Making this for the second time – family couldn’t wait to have it again. But first time, my slow cooker wouldn’t work so ended up cooking it is the oven. Still amazing! I did brown the meet first. Served with rice and and grilled zucchini. Forgot the sesame seeds at the end ( even though I took the jar out of the pantry). Will definitely add this time !
So good! I’ve made this twice in Instapot. High pressure, sealed, for 30 minutes. Natural release 6 minutes. Then removed the beef, added cornstarch to liquid, and sautéed the liquid-cornstarch mixture until thickened, stirring frequently. Delicious!
Currently making this for about the 5th time. It’s one of my husbands new favorites, he keeps asking for it! Even my 6&8 year old love it. We serve it over rice with whatever veggies we have on hand (carrots, red peppers, broccoli, asparagus)
Absolute FIVE stars!!! “Damn Delicious” is an undersatement! (As I usually feel about most recipes from here.) 😀 I honestly would go back again and again at a resturant if I could just go buy this!! This was EXACTLY what I dreamed it would be! That said, I am adventurous in the kitchen and view most recipies as a “suggestion” and read them mostly for ideas and then I’m critical of my own meals…but when I read this recipe I knew it was one I would actually want to follow to a T and I did…with the exception of using fresh ground black pepper only because I couldn’t find my white pepper in my plethora of spices, lol.
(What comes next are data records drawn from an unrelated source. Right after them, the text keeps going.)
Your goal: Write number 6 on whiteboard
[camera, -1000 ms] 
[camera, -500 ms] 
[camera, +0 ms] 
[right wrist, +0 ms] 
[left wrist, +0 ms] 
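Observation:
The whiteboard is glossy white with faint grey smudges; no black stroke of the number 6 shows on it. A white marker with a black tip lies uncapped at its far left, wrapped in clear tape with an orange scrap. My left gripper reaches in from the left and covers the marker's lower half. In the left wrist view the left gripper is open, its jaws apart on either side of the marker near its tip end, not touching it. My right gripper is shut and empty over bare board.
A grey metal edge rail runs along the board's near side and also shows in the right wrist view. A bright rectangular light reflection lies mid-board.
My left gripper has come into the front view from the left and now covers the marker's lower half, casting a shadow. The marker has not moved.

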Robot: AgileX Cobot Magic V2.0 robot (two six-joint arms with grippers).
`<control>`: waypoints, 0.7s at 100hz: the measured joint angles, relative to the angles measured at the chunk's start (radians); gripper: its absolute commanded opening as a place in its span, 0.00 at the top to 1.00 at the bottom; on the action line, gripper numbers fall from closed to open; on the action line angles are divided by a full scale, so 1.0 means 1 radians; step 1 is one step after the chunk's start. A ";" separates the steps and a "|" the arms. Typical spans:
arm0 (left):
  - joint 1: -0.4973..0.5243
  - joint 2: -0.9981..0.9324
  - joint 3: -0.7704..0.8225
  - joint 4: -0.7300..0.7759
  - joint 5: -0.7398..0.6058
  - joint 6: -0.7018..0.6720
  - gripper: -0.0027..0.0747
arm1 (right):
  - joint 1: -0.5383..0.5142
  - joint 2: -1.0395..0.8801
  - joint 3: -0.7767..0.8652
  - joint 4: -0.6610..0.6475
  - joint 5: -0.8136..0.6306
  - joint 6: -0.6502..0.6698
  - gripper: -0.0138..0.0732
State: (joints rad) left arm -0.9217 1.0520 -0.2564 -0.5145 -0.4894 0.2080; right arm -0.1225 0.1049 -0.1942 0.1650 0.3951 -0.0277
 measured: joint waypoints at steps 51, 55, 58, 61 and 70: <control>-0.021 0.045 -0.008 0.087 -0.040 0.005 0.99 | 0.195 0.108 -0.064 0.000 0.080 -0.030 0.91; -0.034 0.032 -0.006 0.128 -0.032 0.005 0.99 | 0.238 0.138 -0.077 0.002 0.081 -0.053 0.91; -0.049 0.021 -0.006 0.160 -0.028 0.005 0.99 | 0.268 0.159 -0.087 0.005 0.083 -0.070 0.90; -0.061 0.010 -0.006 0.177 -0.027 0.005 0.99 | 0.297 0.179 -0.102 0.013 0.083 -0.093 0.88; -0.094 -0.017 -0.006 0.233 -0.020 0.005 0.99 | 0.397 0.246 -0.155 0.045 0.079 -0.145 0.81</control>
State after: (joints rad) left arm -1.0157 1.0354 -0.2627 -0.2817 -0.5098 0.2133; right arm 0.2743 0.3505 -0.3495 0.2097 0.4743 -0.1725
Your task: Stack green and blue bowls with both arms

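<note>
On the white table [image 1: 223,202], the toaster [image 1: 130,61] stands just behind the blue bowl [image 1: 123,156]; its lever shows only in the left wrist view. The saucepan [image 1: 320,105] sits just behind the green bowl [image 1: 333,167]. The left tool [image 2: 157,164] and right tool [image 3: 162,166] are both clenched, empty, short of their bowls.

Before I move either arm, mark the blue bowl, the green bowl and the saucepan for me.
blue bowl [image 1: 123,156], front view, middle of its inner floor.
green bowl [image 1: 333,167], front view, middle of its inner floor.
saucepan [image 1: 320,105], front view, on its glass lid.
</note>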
I do salt the meat overnight for extra tenderness. But otherwise I even stuck to measurements, etc. This will be a certain staple. Thank you so much!!!! Also, I served over rice noodles and sauteed cabbage. 😀
So good! I made this the other day for my meal prep. I forgot to check that I had all the ingredients before I got started, so I used ACV instead of rice vinegar. It was a hit! The texture of the beef was aaaaamazing.
I love your recipes! I have made several including this one. I have had to use groud ginger when I didn’t have fresh but still turned out great! I was curious about the Sriracha though, but always forgot to ask, you meant for us to use the liquidy stuff and nor the ground right? I figured you did since it didn’t say ground but I was wondering.
I wanted to cook this in the oven so browned the cubed chuck (seasoned and dredged in flour), then browned 1/2 a chopped onion and the garlic. Deglazed with the beef broth then added the rest. Cut the sugar to 1/4 cup. Brought to a boil then covered and put in a 325 degree oven for about 1:40. Added a bit of Wondra (sauce was already quite thick because of the flour in the browning process). Very, very good.